Scan the entries below and count the lines holding the string "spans". Supply only the number.

Records from a data source:
= = = = =

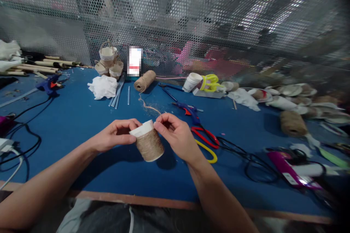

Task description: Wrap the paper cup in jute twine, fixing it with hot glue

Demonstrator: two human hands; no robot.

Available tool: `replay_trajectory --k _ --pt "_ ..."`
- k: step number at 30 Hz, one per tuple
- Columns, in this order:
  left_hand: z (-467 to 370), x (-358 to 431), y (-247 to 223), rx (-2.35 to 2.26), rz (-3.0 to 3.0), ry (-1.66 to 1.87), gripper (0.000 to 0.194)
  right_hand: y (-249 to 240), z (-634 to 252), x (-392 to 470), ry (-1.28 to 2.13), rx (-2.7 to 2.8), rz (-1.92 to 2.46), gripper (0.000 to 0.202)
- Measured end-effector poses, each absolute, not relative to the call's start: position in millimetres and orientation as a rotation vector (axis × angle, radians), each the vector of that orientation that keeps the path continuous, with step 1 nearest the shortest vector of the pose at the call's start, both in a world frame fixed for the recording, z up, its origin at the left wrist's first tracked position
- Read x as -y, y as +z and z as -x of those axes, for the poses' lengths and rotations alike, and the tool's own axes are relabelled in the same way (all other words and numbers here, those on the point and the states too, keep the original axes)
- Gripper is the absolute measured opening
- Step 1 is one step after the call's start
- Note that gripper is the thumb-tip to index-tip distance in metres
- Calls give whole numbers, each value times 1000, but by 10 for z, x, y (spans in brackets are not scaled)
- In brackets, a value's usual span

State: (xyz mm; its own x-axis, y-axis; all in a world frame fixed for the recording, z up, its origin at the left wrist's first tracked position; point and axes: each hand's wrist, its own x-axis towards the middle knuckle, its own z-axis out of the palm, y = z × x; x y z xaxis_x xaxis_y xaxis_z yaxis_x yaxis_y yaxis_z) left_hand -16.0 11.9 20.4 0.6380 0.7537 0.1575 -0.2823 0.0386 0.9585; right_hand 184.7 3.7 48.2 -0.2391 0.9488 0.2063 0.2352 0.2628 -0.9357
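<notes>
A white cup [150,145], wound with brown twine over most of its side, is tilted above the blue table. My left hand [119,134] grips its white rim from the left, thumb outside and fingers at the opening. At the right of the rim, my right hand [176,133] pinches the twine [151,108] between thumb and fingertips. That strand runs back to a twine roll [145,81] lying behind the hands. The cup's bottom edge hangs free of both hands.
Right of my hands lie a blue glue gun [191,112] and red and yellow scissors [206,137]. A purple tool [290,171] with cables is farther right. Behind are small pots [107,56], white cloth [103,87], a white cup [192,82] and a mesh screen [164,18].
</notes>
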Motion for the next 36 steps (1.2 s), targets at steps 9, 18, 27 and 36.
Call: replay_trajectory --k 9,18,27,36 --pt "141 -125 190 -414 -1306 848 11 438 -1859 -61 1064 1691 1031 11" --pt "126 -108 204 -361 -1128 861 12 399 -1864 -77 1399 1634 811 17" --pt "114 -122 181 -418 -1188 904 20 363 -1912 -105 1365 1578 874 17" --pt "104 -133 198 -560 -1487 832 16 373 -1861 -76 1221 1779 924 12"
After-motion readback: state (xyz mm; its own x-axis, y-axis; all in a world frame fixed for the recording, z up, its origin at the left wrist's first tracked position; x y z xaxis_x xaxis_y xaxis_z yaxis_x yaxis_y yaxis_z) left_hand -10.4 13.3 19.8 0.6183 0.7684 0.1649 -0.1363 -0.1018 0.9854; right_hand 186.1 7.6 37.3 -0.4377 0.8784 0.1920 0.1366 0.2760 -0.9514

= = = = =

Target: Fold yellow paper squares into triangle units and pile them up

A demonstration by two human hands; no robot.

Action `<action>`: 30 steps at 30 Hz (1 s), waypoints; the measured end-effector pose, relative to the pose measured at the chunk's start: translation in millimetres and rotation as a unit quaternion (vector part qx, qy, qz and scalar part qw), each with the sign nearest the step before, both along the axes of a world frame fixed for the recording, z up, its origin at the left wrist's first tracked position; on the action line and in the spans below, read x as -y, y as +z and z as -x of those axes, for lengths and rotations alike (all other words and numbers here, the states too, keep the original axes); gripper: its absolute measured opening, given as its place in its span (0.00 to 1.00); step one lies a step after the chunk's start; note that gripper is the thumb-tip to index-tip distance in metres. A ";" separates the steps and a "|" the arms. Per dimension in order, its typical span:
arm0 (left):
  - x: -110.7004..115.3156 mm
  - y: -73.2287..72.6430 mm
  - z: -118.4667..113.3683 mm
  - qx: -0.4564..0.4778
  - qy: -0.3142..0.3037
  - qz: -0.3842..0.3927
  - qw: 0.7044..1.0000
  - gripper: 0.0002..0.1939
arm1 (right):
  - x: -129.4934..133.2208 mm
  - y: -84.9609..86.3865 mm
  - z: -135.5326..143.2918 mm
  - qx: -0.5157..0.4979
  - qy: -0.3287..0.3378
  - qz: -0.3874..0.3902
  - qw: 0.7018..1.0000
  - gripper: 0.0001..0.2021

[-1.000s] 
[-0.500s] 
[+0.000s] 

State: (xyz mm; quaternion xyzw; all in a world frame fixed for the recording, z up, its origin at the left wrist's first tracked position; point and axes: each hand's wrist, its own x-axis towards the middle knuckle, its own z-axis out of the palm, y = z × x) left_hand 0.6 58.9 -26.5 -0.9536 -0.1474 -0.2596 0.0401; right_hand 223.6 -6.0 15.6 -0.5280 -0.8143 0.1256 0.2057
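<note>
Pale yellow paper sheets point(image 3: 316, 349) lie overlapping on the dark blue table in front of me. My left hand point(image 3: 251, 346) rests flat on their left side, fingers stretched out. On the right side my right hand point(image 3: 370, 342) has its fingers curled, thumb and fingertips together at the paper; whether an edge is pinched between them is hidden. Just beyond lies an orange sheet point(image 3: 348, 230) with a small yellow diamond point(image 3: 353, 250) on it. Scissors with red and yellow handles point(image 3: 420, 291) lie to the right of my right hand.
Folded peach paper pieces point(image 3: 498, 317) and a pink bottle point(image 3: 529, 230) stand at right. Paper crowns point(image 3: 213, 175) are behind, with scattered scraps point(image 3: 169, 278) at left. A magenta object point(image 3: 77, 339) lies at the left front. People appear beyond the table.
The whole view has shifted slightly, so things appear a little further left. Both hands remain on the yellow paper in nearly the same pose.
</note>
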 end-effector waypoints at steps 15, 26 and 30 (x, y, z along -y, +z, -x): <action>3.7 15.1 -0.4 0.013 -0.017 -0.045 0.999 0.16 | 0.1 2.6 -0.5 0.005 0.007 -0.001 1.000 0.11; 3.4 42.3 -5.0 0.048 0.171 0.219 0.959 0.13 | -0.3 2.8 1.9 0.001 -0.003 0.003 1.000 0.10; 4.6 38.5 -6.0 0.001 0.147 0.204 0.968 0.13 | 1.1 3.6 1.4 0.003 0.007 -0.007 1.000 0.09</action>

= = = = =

§ **The answer**
2